GOAL OF THE EXERCISE - Wherever the string "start" shows up in the data below, copy the whole line.

*-*-*

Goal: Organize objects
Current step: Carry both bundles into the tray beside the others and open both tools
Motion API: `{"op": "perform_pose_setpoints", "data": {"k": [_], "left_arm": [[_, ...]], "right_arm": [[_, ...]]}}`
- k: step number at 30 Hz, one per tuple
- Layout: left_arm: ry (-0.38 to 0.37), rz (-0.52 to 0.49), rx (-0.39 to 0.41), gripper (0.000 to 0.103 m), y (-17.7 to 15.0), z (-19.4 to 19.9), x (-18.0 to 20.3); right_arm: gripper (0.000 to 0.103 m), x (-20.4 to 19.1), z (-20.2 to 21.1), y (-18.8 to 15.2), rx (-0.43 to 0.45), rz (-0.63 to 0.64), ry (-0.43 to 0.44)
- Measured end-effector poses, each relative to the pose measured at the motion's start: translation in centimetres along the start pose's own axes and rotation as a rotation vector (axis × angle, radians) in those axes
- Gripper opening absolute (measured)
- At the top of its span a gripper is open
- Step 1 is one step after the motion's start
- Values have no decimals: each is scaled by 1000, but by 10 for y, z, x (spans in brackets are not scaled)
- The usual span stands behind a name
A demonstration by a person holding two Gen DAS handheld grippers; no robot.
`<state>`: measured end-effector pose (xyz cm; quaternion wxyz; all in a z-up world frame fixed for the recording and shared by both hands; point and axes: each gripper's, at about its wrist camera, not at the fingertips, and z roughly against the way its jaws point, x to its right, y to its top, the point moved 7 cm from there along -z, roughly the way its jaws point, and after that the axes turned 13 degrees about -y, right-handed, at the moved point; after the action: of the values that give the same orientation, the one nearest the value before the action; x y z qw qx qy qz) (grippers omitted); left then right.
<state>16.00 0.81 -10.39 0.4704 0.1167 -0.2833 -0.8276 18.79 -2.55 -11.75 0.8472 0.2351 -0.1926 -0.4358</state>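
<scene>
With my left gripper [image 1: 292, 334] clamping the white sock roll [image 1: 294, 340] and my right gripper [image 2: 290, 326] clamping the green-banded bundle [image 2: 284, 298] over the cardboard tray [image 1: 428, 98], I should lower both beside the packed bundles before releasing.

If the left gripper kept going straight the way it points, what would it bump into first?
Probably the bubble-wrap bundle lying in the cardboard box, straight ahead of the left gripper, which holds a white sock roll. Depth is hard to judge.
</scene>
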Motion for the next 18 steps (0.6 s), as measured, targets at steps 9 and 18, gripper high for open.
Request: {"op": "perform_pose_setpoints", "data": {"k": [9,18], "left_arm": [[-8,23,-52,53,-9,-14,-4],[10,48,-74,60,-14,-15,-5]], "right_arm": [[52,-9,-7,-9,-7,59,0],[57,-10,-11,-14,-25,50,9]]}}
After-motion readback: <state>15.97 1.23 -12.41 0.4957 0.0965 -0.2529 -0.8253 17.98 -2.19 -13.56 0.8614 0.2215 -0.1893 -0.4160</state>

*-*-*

TASK ANSWER -
- Measured end-effector poses, each relative to the pose measured at the motion's start: translation in centimetres along the start pose's own axes and rotation as a rotation vector (axis × angle, radians) in those axes
- Step 1 is one step after the motion's start

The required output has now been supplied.